Alf poured, and steam wafted upward. “Bess, let’s let these folk have their tea in peace.”
Thomas took Bess’s hand as she turned to go. “I’ve been praying for Ellen. I’ll say a prayer for you, too, shall I?”
“Thank you, Thomas, but there’s no…” She glanced at Alf. He shrugged. “Thank you.”

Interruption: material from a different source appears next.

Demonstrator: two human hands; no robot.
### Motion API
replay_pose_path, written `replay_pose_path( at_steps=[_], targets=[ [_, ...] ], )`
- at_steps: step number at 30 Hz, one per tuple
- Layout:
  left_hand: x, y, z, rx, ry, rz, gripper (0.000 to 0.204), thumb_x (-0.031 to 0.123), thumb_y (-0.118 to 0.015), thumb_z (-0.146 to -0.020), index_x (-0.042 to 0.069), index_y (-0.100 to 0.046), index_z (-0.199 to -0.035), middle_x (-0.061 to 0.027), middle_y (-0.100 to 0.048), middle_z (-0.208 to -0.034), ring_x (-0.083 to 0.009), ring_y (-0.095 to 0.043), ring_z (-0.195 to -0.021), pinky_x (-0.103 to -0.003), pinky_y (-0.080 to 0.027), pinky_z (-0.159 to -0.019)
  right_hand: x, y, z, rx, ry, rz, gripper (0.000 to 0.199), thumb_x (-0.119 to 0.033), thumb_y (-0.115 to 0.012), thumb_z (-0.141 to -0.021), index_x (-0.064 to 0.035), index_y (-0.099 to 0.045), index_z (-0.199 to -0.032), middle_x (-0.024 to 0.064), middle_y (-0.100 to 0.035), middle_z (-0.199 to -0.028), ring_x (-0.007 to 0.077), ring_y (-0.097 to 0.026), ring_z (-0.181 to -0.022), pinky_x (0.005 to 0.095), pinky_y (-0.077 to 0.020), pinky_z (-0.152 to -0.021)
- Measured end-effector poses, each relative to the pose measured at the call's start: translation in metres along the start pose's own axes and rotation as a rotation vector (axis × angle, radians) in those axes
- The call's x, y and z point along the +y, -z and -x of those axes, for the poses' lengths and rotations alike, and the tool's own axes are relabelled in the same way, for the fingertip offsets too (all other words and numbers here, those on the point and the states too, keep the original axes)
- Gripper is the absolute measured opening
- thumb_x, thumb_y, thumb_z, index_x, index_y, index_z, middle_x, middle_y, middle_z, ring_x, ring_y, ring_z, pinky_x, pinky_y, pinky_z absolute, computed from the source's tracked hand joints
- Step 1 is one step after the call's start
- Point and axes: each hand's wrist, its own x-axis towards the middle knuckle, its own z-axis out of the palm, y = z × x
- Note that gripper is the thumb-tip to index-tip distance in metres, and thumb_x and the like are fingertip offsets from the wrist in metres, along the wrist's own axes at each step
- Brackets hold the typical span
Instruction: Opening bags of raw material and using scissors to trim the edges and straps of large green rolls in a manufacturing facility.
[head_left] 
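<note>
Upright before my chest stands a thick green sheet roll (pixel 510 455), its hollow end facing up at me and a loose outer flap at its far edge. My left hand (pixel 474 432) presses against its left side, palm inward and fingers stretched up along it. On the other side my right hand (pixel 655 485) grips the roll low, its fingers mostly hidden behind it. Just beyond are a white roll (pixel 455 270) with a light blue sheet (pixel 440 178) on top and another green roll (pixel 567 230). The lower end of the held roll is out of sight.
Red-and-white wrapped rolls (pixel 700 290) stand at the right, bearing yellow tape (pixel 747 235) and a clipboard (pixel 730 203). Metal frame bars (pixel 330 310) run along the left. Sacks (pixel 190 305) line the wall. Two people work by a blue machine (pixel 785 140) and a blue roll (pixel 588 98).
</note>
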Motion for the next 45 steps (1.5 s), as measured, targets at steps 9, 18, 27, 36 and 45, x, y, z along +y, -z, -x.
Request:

Why did he bother asking? Maggie thought. He was going to pray for Bess whether she wanted it or not. And Alf, too. If anyone had a direct link to the Almighty, it was Thomas. Maybe he even knew just what the Almighty was writing down in his book of the Story. She, though, she didn’t have a clue.
Dunstan padded into the room and went from person to person, rubbing a welcome on each. Rose slipped him her last crust and pushed back her chair. “I think I’ll call home. Not to spill my guts or anything, just to say hello.”
“And,” Maggie teased, “to tell your sisters about Mick.”
“You think?” Rose vanished out the door and up the stairs.
Smiling, Thomas stood up. “The parade will be starting soon. We might as well walk, we shan’t find a parking place.”
“I’ll go get ready.” Maggie listened to his steady steps recede down the hall and out the door before she scooted back from the table.
“Are you all right?” asked Anna, perceptive as always.
“Tired. Tired and wired both. I’ll be okay, thanks.” Not that she was too sure of that. But as Maggie went on up the stairs she told herself to stop checking her emotional dipstick every few minutes. She was only slowing down the journey. The pilgrimage.